**DATASET EXTRACT**.
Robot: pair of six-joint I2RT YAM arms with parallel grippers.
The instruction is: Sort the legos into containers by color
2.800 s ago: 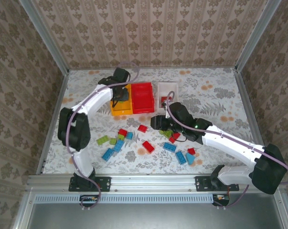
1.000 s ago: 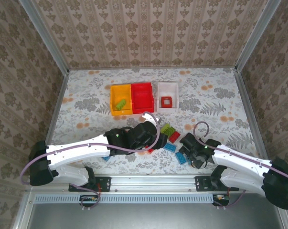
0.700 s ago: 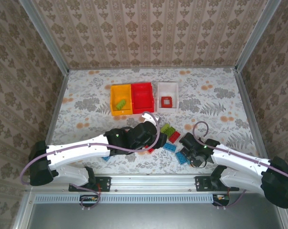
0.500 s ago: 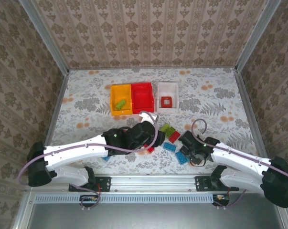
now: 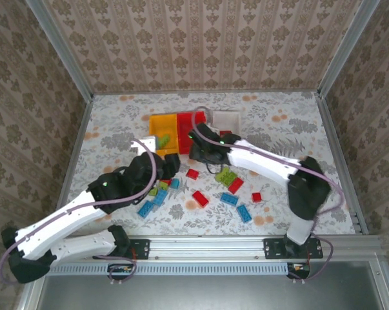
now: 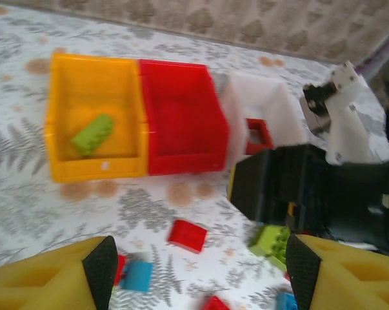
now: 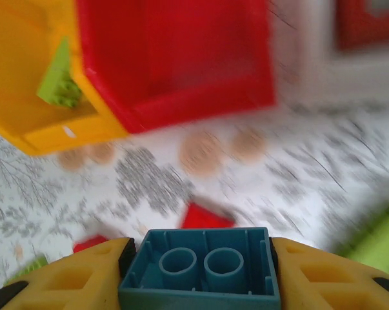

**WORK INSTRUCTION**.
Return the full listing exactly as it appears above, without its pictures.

**TASK OUTPUT**.
Robot: pair of six-joint I2RT YAM arms with parallel grippers.
The instruction is: Sort the legos into containers by color
2.800 s ago: 
1.000 s ago: 
0.700 s ago: 
0.500 s ago: 
now: 
now: 
now: 

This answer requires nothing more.